— DESCRIPTION OF THE TASK —
From the entries below, write out exactly the lines between the line holding "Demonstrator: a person" and the line holding "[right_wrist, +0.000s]", inclusive, excluding any pictures.

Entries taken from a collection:
↓

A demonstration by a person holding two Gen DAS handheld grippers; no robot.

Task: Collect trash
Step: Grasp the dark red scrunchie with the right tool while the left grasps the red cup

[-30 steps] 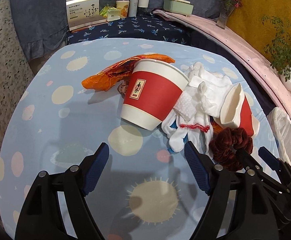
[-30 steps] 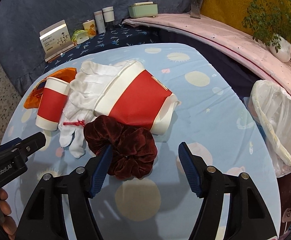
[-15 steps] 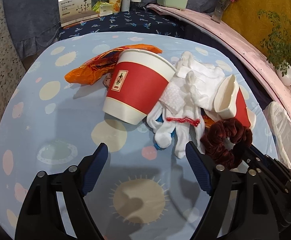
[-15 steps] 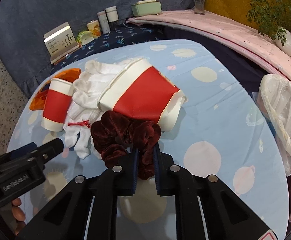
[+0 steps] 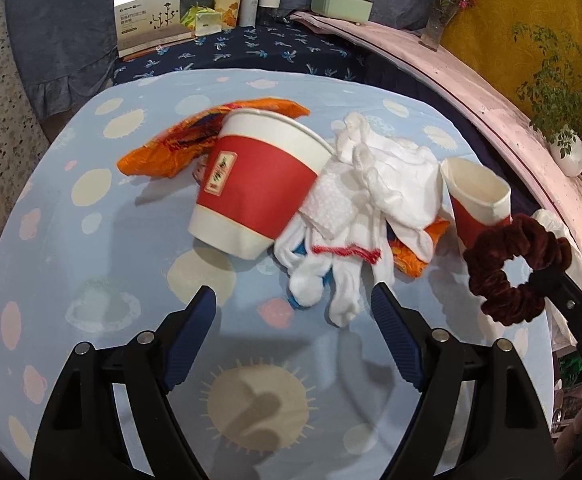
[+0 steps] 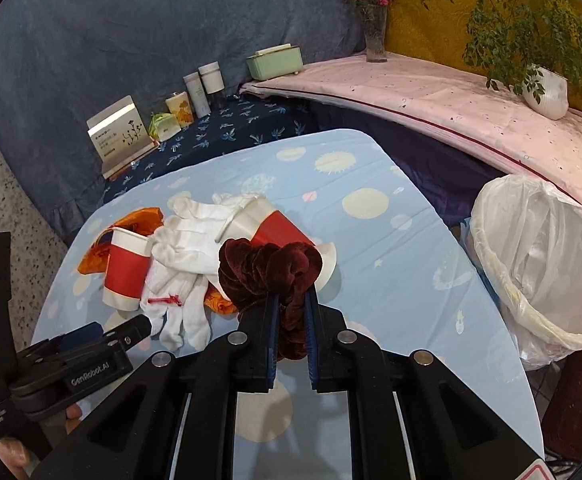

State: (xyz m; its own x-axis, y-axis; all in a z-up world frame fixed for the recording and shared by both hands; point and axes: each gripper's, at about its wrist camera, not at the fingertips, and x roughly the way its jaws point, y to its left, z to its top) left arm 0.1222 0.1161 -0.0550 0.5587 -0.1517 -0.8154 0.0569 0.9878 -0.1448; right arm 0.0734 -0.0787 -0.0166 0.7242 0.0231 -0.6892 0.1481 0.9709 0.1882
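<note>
On the left of the blue dotted tabletop (image 5: 91, 240) lies an orange wrapper (image 5: 179, 144), and a red-and-white paper cup (image 5: 259, 184) lies tipped on its side against it. The left tongs (image 5: 293, 312) hover released above the cloth, their blue pads wide apart in front of that cup with nothing between them. Beside the cup sprawls a pair of white gloves (image 5: 371, 200), touching a second paper cup (image 5: 477, 204) further right. The right tongs (image 6: 292, 312) are clenched on a dark red scrunchie (image 6: 269, 272), held up off the cloth in front of the second cup. At the far right, past the tabletop's edge, stands a bin lined with a white bag (image 6: 547, 256).
</note>
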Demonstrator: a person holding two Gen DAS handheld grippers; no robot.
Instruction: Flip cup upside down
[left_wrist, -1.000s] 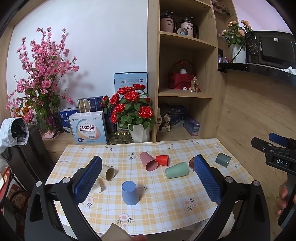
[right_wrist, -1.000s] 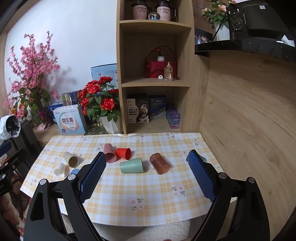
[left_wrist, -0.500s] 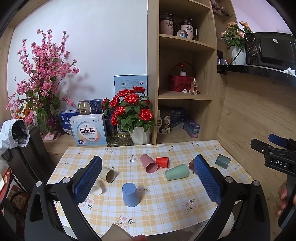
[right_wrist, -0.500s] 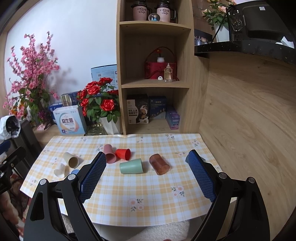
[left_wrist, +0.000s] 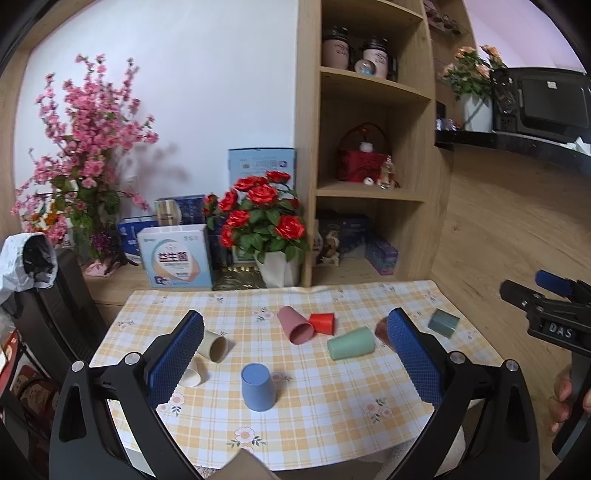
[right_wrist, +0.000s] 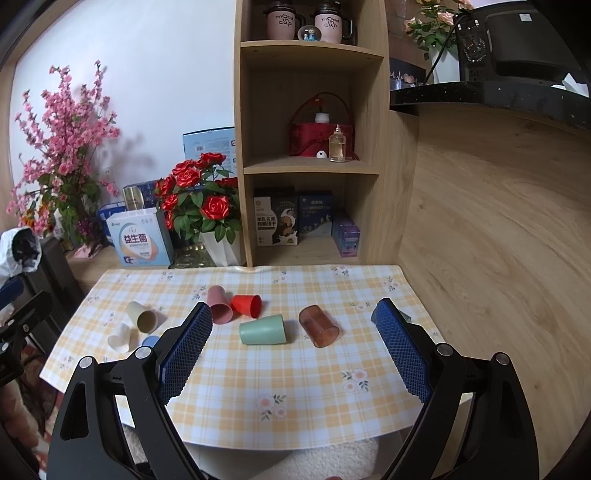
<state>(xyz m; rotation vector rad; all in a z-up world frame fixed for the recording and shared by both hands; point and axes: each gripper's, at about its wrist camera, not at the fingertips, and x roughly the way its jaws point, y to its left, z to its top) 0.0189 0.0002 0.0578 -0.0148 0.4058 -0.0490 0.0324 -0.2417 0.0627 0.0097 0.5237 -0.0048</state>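
Note:
Several plastic cups are on the checked tablecloth (left_wrist: 332, 398). A blue cup (left_wrist: 257, 386) stands upside down near the front. A grey-green cup (left_wrist: 443, 323) stands upside down at the right. On their sides lie a pink cup (left_wrist: 295, 325), a red cup (left_wrist: 323, 323), a green cup (left_wrist: 350, 344), a brown translucent cup (right_wrist: 318, 325), a beige cup (left_wrist: 213, 345) and a white cup (left_wrist: 191, 373). My left gripper (left_wrist: 295, 360) is open and empty, above the table's front. My right gripper (right_wrist: 293, 349) is open and empty, also short of the cups.
A rose pot (left_wrist: 275, 254), boxes (left_wrist: 177, 256) and a pink blossom plant (left_wrist: 81, 158) stand behind the table. A wooden shelf unit (left_wrist: 369, 147) rises at the back right. A wooden wall panel (right_wrist: 498, 258) borders the table's right side. A dark chair (left_wrist: 62, 314) is at left.
Both grippers stay open and nearly still. The left wrist view has shifted slightly, so the cups sit a little lower in it.

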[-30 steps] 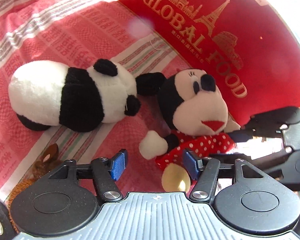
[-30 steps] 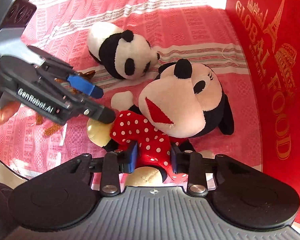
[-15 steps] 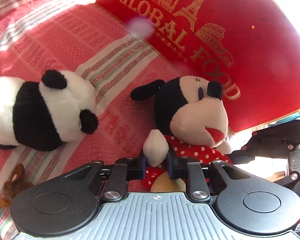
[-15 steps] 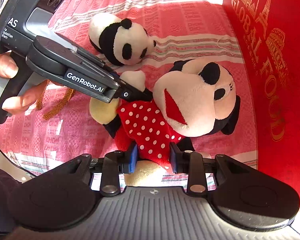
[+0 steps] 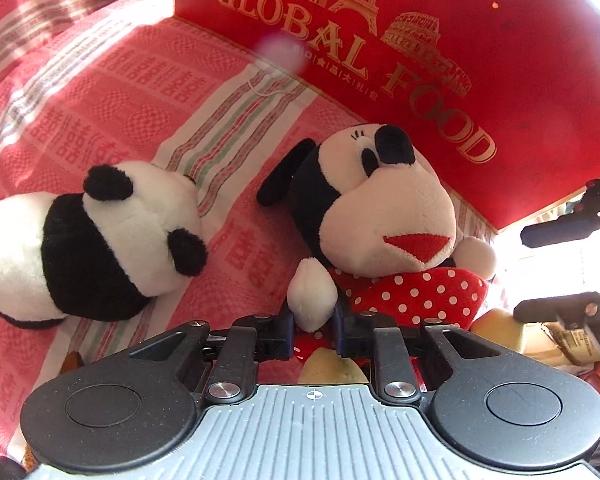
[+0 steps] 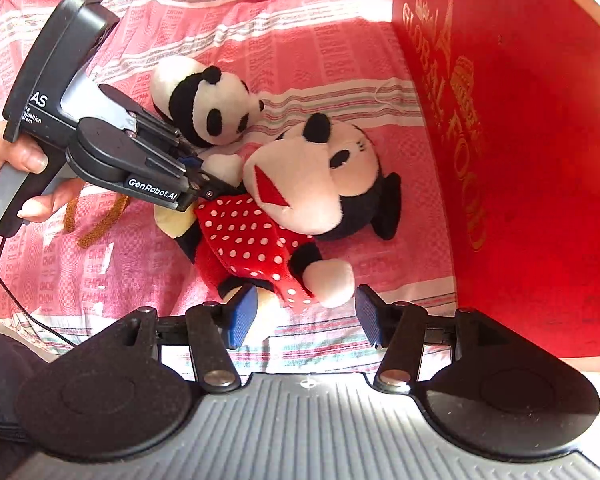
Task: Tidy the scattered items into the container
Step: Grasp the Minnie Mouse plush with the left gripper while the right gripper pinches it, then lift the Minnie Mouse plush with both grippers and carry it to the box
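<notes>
**Two plush toys beside the red box, one pinched by its hand**

Two soft toys are seen on a pink woven cloth (image 6: 340, 40), coarse and patterned, with striped bands. The largest thing, a stiff red box (image 6: 520, 180) with gold lettering, stands upright at three o'clock of the toys in the right wrist view; it is judged to be the container. The mouse plush (image 6: 312, 184), in a red polka-dot dress, lies just beside it and is judged light, squashy and non-slippery; a limb or the body is the best hold. The smaller panda plush (image 6: 204, 108), fuzzy and rounded, lies at ten o'clock of the mouse, touching or nearly so.

The left gripper (image 5: 314, 322) is pressed together on the mouse's white hand. The right gripper (image 6: 304, 312) is opening, its blue ribbed pads clear of the mouse's foot and other hand between them.
</notes>
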A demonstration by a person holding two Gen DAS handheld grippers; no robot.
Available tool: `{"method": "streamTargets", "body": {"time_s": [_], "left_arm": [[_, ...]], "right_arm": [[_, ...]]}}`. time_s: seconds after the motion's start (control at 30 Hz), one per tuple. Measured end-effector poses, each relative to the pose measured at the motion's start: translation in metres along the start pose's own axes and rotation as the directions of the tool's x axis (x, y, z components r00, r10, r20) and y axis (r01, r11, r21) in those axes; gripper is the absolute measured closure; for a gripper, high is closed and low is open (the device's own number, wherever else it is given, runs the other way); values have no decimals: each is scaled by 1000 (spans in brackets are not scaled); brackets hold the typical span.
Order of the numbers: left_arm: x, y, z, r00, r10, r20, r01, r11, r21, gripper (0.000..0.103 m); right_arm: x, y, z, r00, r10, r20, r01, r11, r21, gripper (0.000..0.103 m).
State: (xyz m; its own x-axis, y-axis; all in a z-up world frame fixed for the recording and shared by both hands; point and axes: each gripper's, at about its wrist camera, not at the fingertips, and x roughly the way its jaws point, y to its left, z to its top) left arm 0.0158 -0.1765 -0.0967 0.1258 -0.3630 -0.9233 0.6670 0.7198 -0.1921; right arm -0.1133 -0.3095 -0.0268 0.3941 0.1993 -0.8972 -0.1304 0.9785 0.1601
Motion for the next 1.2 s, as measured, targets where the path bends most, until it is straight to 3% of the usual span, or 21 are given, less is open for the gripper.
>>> {"method": "streamTargets", "body": {"time_s": [0.13, 0.33, 0.4, 0.43, 0.53, 0.57, 0.63, 0.7, 0.73, 0.83, 1.2], "left_arm": [[3, 7, -1, 1000, 0, -8, 0, 1000, -28, 89], [3, 10, -1, 1000, -14, -11, 13, 999, -43, 88], [4, 12, -1, 1000, -25, -14, 24, 998, -52, 81], [4, 12, 0, 999, -31, -13, 30, 998, -53, 68], [9, 11, 2, 1000, 10, -14, -11, 999, -40, 54], [11, 13, 4, 1000, 15, -18, -16, 999, -41, 54], [14, 18, 5, 1000, -5, -29, 3, 998, -68, 58], [13, 17, 6, 999, -19, -26, 17, 997, -72, 72], [12, 13, 5, 1000, 7, -19, -8, 999, -50, 86], [6, 3, 3, 999, 43, -7, -43, 998, -37, 88], [-41, 3, 1, 993, 59, 102, -51, 995, -87, 90]], "right_arm": [[15, -6, 7, 999, -45, -10, 46, 996, 76, 53], [40, -6, 16, 1000, 16, 0, -16, 990, 139, 54], [50, -5, 17, 1000, 29, -3, -28, 988, 154, 65], [53, -4, 17, 999, 45, -1, -44, 986, 163, 73], [55, 8, 20, 999, 33, 13, -35, 992, 119, 77], [54, 11, 22, 999, 27, 18, -29, 994, 105, 77], [54, 13, 24, 1000, 19, 14, -20, 995, 98, 78], [53, 17, 27, 1000, 10, 22, -12, 996, 89, 78], [50, 20, 29, 1000, 3, 28, -6, 997, 77, 79], [40, 30, 35, 999, 4, 47, -6, 999, 41, 80], [5, 50, 57, 989, -40, 142, 47, 998, -44, 80]]}}
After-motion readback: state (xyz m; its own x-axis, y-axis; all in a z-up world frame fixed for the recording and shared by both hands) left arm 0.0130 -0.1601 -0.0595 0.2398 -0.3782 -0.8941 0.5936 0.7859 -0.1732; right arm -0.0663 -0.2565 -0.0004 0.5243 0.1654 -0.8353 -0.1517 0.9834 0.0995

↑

— SOLVED EXERCISE —
Demonstrator: a person holding two Gen DAS handheld grippers; no robot.
Instruction: Flip cup upside down
[left_wrist, -1.000s] 
[right_wrist, -1.000s] 
[left_wrist, -0.500s] 
[right_wrist, -0.500s] 
[left_wrist, +0.000s] 
[right_wrist, +0.000s] 

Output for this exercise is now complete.